One thing that has remained constant throughout the existence of our nation is a parent’s right to guide the education of their own child. Parents are responsible for every aspect of a child’s upbringing and education is in the forefront of those responsibilities. Parents have always been able to withdraw their children from the government’s schools and enroll them in private institutions or even take on the education of their children by themselves. To my knowledge, this right of the parents has never been successfully challenged.

Given that education is a vital State interest, yet parents retain the right to select the form of that education, the question is whether or not the State should pay for the education of a child if that child is not enrolled in a State institution. Yes, it should.

When The People decide that something is in their best interest, and decide to use the State’s coercive powers in order to support it, then the State assumes the duty and responsibility of providing for that something. In the case of education, The People have decided that education is necessary for the existence and continuation of their Republic. As such, The People have decided to use their State to provide education for every person. The People have also decided that they will use the power of their State to compel every person to acquire a proper education.

Ahhhh…. but there’s the rub. In our liberal tradition of individual rights, the State may not compel a citizen to do something if it is a violation of their rights. For instance, it is in the State’s best interest to remove criminals from the street, but the State may not compel a citizen to testify against himself. Individual rights are the boundaries within which the State must act.
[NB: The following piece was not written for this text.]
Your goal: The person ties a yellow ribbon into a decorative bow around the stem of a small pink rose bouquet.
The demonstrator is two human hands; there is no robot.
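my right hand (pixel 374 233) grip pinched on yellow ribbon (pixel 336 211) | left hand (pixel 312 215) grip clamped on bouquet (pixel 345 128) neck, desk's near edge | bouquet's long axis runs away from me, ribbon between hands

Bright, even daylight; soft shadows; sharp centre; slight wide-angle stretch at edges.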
In view of the fact that parents retain the unchallenged right to raise their children within their own social and philosophical norms, the State may not compel them to enroll their children into a government school. The State may compel the parents to educate their children, but not prescribe the parameters of that education except in the broadest terms.

The State does, however, still bear the responsibility of providing that education. The State must at all times execute its responsibilities in a way that is equal to all citizens. When a road is built, all citizens, regardless of race, religion, creed, or wealth may use that road equally. When a courtroom is run, all citizens must be treated uniformly under the law. All citizens lie equally protected at night under the blanket of freedom provided by the military.

The responsibility of providing an education must be provided equally to all citizens. If the State has decided that $10,000 per year is adequate to provide an education to a child, then that amount should be spent on every child. In practice, of course, some children are more expensive to educate, but I think that the State can break down the expense into fairly broad categories. For instance, a child with a learning disability may require $15,000 per year to provide the same level of education. In any case, the money that the State must spend in order to provide what it has deemed to be a suitable education must follow the child. If a private institution can provide an equal or better education for less money, then I think it is acceptable for the State only to dispense that amount of money. In short, the State should dispense enough money for the purpose of education up to the amount it would have spent if the child had attended a government school and the government school should forgo that amount.

In summary, the State, as properly directed by The People, must provide the suitable means to each child for the purpose of education. That education may come in any appropriate form, whether private or public, as prescribed by the child’s parents, which they are within their rights to prescribe.

I know that talk of rights and duty aren’t nearly as much fun as bickering over voucher policies and statistics, but it is upon this foundation of State interests, tempered by individual rights, that I build my schoolhouse.

Mr. Chairman, I yield the floor to my distinguished colleague on the Left.